__Exercise details__. Begin with the first line of the listing and quote every line through the one containing "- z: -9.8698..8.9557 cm"; give only those lines.

__Given information__.

+++

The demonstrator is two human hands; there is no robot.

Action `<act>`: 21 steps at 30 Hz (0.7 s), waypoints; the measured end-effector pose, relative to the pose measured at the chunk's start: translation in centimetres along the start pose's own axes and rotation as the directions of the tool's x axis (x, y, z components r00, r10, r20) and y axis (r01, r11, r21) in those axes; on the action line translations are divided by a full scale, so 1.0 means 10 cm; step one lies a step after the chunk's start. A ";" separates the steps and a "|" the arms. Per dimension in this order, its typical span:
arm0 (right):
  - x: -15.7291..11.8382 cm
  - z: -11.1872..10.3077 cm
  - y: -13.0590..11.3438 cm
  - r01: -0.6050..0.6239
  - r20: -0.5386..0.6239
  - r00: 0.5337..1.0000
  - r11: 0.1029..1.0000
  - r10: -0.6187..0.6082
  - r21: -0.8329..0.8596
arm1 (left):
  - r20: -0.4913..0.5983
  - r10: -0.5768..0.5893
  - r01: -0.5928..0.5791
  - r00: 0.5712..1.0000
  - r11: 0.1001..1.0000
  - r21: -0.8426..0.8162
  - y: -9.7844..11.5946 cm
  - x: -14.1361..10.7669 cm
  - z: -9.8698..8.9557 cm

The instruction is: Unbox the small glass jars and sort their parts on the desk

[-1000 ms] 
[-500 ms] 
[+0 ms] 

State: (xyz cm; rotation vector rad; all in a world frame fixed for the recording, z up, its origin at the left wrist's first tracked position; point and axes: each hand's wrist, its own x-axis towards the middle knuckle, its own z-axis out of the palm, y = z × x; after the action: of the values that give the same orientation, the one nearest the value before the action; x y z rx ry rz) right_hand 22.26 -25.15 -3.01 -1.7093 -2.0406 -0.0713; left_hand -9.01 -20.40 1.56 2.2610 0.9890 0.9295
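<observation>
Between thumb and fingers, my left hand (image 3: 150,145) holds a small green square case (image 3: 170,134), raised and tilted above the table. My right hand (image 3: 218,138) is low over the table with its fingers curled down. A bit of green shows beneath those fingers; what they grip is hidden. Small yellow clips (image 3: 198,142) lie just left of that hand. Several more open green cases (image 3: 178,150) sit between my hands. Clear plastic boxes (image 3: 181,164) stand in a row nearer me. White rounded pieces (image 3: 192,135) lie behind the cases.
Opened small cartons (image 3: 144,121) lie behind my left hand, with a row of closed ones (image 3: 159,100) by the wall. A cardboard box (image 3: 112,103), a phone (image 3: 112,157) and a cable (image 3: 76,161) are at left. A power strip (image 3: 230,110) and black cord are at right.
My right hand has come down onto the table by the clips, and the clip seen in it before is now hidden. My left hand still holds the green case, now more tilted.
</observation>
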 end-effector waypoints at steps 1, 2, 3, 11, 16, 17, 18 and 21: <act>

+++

__Written answer__.
The demonstrator is two human hands; there is no robot.

Action `<act>`: 21 steps at 30 Hz (0.7 s), waypoints; the measured end-effector pose, relative to the pose measured at the chunk's start: translation in centimetres along the start pose's own axes and rotation as the directions of the tool's x axis (x, y, z components r00, r10, r20) and y axis (r01, r11, r21) in those axes; on the action line translations are divided by a full scale, so 1.0 means 10 cm; step one lies a step after the chunk's start. A ";" separates the steps and a "|" the arms. Per dimension in this order, its typical span:
arm0 (right):
  - x: -15.7291..11.8382 cm
  - z: -11.1872..10.3077 cm
  - y: -13.0590..11.3438 cm
  - r01: -0.6050..0.6239
  - r20: -0.5386..0.6239
  - r00: 0.5337..1.0000
  - r11: 0.1029..1.0000
  - r10: -0.6187..0.6082
  - r21: -0.8329..0.8596
arm1 (left):
  - r20: -0.4913..0.5983
  - r10: -0.5768..0.5893
  - r01: -0.5928..0.5791
  - r00: 0.5712..1.0000
  - r11: 0.1001..1.0000
  - r21: -0.8426..0.8162
  - y: -9.7844..11.5946 cm
  - x: -14.1361..10.7669 cm
  - z: -9.8698..8.9557 cm

The answer has been written out completely.